WHAT YOU ARE ASKED TO DO: A complete, exact copy of the data is the required answer.

GIVEN INFORMATION:
###

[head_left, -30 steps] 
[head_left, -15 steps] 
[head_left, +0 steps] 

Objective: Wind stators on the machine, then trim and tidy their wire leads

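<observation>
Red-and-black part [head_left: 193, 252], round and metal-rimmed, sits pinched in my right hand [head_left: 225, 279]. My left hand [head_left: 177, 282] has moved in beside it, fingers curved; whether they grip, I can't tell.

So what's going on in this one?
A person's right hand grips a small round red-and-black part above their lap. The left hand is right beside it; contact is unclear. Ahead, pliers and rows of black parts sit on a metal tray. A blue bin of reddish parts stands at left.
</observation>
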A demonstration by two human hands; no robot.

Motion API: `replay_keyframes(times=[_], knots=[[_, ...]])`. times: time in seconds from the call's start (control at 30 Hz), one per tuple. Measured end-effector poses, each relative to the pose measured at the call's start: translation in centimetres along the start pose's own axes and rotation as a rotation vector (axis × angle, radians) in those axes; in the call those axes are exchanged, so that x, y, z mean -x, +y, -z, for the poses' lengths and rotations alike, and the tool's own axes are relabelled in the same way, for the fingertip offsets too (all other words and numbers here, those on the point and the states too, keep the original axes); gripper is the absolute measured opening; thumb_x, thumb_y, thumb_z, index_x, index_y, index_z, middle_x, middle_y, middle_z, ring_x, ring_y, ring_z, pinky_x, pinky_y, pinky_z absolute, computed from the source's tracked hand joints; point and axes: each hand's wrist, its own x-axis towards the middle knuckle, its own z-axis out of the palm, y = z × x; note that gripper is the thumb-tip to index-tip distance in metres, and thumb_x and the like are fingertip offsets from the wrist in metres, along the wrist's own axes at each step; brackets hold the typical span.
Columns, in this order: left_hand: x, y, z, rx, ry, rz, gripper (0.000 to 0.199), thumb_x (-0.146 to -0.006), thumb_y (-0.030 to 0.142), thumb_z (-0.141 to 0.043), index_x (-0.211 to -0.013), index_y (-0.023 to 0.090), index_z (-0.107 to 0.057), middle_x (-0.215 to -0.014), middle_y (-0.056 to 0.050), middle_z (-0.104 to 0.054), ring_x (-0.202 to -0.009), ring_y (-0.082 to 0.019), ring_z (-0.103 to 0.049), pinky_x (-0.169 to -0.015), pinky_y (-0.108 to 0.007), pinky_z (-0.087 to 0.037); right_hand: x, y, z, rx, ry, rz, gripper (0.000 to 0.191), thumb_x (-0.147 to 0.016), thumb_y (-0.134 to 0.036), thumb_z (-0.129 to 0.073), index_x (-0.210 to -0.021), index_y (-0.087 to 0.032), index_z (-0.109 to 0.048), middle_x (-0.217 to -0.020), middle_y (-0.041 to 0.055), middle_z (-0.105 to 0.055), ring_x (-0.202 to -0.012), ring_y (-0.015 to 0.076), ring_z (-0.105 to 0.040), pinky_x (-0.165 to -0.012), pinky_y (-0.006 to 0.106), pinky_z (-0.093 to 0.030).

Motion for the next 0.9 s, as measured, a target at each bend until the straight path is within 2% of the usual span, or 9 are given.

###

REPLY:
[head_left, -30 steps] 
[head_left, -15 steps] 
[head_left, +0 steps] 

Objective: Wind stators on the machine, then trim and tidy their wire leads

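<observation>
Red-and-black part [head_left: 193, 252], round and metal-rimmed, sits pinched in my right hand [head_left: 225, 279]. My left hand [head_left: 177, 282] has moved in beside it, fingers curved; whether they grip, I can't tell.

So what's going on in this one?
A person's right hand grips a small round red-and-black part above their lap. The left hand is right beside it; contact is unclear. Ahead, pliers and rows of black parts sit on a metal tray. A blue bin of reddish parts stands at left.
</observation>
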A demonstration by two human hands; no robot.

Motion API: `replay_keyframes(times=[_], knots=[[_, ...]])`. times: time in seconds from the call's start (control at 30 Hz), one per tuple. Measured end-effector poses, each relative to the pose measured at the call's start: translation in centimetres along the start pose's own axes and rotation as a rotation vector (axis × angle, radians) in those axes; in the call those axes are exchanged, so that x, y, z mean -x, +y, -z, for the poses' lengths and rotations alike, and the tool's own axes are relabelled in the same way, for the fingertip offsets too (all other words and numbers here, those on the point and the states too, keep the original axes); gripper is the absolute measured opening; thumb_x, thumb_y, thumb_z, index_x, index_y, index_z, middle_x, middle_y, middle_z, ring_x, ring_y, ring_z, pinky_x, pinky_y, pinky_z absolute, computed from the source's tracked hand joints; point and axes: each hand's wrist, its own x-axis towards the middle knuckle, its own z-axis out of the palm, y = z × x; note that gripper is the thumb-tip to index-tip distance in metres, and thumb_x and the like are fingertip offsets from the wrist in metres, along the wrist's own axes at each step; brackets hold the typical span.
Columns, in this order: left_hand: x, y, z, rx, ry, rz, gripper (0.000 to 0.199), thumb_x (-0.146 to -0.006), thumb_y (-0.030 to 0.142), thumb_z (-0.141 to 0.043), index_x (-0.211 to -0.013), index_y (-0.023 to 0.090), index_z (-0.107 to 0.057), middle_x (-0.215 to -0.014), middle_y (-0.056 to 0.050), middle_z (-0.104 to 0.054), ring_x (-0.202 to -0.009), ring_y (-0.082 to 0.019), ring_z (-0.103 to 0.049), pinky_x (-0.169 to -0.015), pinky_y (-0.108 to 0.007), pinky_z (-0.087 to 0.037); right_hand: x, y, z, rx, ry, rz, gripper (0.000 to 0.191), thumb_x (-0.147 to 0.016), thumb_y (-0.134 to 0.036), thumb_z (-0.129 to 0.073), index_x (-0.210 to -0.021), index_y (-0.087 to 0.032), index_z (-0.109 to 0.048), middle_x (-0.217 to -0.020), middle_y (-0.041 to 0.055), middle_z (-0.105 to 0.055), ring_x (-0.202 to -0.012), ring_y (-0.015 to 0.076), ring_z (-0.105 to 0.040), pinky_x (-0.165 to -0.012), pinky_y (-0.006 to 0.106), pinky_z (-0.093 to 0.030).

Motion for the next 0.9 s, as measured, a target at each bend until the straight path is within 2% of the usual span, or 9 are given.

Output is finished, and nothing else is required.